● **Action item**:
What lines in the listing include "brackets"? Return a copy of each.
•••••
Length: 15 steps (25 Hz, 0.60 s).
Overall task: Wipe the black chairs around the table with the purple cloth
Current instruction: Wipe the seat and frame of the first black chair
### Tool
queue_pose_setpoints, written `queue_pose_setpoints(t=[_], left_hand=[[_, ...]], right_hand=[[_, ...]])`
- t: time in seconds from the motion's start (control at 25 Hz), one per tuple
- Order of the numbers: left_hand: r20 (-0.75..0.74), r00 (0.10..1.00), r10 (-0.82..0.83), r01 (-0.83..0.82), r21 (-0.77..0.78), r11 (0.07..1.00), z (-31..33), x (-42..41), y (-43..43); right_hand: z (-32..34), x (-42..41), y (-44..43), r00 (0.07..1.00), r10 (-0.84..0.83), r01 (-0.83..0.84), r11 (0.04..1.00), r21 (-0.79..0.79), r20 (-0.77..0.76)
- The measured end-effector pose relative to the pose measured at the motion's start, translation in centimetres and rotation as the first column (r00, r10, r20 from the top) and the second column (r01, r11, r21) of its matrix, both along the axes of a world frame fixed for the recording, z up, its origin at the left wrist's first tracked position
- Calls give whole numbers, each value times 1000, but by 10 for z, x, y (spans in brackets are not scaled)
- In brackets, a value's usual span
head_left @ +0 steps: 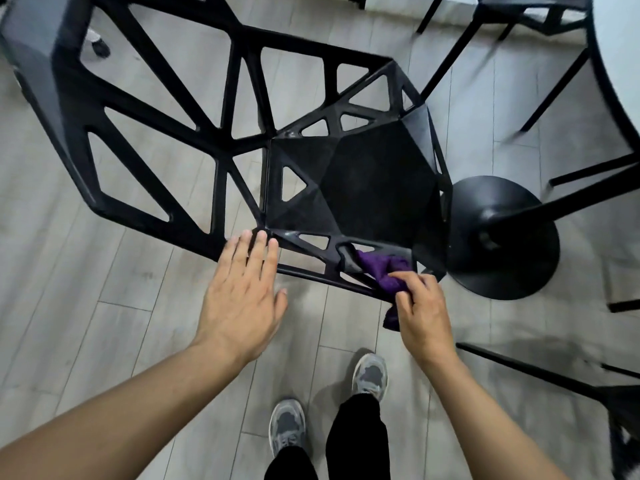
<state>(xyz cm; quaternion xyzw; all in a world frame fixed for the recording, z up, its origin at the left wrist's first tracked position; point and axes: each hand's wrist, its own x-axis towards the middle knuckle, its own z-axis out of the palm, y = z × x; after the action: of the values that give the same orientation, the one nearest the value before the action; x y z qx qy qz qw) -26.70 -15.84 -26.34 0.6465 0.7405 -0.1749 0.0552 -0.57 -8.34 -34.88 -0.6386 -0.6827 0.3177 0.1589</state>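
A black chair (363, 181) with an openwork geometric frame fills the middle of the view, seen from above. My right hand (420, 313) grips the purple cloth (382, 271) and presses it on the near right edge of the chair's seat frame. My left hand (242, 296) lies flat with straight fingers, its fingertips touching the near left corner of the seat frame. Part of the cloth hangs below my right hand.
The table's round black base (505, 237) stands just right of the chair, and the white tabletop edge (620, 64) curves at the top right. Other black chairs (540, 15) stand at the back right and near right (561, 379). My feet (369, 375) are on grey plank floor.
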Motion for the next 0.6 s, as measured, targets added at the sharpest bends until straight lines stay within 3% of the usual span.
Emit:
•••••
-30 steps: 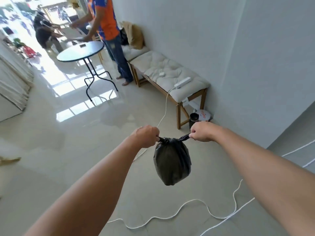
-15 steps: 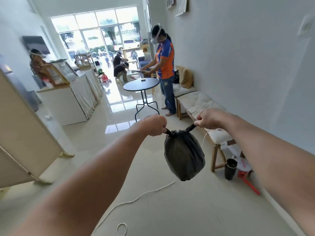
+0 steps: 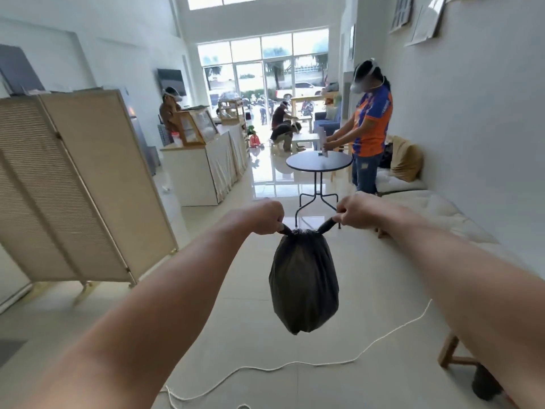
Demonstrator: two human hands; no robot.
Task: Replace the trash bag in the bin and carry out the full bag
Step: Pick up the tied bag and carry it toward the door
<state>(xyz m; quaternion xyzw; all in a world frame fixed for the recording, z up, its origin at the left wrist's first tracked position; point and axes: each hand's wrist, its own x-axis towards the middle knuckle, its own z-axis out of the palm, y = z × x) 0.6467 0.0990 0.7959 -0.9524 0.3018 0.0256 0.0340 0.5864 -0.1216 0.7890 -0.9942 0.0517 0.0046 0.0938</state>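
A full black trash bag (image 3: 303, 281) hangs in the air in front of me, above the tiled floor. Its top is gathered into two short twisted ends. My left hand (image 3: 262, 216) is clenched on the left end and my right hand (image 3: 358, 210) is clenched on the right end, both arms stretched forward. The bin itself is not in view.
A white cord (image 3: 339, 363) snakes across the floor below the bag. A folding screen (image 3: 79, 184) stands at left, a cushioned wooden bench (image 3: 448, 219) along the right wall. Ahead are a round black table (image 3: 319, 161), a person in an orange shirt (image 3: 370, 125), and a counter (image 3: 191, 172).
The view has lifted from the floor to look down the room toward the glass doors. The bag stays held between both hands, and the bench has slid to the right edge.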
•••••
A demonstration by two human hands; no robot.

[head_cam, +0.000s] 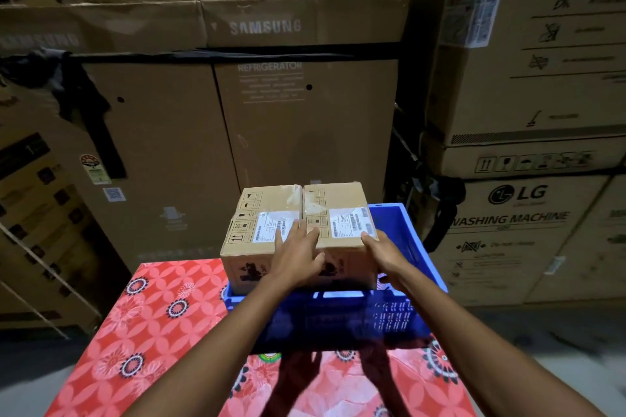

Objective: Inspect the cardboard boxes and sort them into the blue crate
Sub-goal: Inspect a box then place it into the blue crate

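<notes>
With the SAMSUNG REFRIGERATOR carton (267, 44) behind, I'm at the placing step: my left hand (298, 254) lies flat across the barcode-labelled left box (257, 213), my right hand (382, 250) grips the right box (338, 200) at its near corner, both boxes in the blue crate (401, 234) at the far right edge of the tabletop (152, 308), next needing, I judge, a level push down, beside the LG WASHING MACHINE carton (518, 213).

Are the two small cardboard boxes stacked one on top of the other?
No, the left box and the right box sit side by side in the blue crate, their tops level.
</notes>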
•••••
● **Your response**:
- Calls give whole numbers, each value times 1000, but by 10 for z, x, y (spans in brackets are not scaled)
- In brackets, a value's usual span

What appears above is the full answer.